(Description of the task):
Go through the entries below and return every line that contains "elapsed".
═══ Data for the task ═══
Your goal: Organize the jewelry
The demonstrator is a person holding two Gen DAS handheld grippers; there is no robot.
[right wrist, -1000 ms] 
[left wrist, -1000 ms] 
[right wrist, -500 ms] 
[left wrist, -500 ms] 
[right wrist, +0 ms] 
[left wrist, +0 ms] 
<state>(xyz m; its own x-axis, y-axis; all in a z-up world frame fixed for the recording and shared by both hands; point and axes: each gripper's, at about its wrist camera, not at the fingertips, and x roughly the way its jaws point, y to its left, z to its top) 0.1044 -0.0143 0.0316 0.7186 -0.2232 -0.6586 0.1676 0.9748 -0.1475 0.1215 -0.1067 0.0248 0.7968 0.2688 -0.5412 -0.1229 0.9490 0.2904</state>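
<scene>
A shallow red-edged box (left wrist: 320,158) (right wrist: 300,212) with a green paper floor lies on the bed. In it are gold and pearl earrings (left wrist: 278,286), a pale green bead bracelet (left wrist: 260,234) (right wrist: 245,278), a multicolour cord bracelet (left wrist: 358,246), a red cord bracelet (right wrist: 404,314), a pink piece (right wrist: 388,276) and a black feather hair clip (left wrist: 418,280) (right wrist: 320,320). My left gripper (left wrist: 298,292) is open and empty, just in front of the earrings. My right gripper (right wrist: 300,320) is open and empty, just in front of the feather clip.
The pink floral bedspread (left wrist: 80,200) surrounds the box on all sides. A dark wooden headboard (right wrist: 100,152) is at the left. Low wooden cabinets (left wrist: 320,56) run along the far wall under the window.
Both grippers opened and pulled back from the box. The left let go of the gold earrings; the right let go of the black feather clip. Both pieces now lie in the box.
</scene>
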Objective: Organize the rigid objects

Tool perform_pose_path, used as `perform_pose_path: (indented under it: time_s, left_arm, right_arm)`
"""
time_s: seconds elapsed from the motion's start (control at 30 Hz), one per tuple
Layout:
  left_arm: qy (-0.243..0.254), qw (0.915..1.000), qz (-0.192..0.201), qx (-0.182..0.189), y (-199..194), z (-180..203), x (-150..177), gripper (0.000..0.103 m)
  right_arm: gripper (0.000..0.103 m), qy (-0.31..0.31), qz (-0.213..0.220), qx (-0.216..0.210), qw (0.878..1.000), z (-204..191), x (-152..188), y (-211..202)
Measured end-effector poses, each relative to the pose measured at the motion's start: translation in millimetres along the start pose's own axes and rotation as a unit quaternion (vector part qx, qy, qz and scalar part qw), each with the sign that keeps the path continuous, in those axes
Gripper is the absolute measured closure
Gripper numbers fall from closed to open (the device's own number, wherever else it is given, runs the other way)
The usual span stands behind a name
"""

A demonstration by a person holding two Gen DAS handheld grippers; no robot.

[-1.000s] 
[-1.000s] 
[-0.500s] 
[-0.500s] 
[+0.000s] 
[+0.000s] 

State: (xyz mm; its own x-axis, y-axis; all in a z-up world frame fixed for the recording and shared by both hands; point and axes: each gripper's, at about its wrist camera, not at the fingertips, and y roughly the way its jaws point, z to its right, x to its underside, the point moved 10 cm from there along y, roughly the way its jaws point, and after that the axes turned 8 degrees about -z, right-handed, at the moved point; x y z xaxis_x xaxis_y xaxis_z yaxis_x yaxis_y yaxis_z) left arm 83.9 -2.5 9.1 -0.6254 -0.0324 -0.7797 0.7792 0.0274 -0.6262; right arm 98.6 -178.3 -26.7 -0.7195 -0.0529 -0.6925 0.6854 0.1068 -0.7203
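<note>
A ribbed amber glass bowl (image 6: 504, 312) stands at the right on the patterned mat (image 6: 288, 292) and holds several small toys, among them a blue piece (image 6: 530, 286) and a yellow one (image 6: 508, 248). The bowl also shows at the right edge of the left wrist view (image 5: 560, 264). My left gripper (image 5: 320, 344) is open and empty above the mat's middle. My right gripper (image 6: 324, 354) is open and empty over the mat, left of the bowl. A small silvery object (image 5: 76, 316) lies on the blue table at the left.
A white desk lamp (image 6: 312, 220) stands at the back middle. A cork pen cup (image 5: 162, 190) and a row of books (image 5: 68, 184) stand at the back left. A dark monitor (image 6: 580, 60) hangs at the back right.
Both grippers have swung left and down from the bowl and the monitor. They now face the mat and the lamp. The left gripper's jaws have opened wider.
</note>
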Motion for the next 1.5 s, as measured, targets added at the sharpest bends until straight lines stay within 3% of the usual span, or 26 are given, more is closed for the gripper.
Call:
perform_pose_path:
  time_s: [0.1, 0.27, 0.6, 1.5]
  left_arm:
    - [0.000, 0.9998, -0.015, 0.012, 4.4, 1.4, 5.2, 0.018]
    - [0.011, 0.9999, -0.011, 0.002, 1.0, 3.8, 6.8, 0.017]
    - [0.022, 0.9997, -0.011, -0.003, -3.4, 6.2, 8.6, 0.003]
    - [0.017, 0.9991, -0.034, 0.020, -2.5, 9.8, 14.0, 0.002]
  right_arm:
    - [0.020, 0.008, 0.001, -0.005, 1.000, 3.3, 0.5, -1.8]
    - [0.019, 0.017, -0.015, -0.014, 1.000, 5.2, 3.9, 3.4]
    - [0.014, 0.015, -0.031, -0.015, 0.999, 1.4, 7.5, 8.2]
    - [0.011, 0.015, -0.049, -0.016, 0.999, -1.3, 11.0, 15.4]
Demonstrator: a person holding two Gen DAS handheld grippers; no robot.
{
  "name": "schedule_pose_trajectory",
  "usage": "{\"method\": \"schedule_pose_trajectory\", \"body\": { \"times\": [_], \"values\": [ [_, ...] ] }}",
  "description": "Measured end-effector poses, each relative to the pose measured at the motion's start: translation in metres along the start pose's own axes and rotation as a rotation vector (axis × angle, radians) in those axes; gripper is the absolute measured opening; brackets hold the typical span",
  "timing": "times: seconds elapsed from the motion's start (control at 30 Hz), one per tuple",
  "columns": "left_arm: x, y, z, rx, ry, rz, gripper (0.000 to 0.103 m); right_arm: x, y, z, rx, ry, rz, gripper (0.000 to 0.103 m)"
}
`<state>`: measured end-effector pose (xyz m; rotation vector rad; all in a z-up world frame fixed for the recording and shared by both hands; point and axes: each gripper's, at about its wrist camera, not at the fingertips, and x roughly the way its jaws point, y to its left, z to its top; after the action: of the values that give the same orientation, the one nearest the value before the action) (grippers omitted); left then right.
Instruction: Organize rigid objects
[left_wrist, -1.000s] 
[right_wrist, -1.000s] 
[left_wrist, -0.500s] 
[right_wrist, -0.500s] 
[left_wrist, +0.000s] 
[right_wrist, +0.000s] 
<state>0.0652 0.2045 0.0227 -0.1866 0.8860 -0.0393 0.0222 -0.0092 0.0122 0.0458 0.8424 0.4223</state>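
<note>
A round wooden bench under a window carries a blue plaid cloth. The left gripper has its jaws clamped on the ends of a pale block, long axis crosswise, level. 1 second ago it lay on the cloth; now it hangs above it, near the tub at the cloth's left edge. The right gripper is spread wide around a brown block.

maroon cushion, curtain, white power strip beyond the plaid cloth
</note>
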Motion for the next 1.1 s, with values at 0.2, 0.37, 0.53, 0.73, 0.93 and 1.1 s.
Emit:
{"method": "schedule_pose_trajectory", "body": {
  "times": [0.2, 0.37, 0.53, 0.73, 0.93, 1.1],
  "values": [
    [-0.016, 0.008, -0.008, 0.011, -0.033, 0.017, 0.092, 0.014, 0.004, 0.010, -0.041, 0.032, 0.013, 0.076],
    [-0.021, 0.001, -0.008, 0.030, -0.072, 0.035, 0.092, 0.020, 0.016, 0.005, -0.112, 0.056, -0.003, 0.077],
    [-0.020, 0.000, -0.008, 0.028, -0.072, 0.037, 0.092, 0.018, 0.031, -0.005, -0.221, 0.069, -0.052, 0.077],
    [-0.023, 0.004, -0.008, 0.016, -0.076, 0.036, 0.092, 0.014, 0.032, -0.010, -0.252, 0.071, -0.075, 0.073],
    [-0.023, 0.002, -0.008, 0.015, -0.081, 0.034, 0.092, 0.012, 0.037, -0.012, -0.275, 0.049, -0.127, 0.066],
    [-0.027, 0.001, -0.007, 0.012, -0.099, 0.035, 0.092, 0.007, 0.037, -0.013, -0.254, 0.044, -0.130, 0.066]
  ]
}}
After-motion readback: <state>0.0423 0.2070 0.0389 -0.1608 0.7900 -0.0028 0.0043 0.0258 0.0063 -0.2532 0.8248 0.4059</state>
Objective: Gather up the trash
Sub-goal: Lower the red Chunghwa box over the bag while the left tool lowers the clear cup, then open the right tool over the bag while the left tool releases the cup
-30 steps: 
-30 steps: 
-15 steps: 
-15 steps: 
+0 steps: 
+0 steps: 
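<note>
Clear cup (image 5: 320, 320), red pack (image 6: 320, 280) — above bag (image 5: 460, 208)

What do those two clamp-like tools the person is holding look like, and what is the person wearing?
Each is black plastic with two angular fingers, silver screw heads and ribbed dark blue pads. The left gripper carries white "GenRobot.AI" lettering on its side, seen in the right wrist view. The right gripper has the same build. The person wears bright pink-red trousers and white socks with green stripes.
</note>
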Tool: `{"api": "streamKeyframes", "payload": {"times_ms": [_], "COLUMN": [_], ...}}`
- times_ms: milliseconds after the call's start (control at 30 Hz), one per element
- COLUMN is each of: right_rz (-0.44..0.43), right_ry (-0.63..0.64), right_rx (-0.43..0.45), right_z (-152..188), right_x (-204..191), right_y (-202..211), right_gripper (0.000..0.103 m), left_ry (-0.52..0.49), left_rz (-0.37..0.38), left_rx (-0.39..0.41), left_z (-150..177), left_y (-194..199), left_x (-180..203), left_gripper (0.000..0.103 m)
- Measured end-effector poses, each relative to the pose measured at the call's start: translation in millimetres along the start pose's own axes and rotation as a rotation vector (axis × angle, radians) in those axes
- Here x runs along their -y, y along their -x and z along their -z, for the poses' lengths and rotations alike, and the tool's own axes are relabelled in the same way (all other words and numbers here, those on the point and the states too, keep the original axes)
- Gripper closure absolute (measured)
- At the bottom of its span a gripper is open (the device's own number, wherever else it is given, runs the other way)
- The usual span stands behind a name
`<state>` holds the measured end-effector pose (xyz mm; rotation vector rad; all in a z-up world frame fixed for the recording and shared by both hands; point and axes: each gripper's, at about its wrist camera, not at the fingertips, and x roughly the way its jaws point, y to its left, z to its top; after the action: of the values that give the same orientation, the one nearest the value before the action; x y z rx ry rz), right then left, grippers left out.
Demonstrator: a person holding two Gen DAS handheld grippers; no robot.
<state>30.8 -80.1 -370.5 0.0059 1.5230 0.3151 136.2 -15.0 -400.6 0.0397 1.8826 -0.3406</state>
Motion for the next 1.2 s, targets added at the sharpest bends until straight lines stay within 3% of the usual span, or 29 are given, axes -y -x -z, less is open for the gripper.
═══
(Output for this exercise):
time_s: seconds elapsed from the motion's start (control at 30 Hz), one per tuple
  "timing": "times: seconds elapsed from the motion's start (control at 30 Hz), one per tuple",

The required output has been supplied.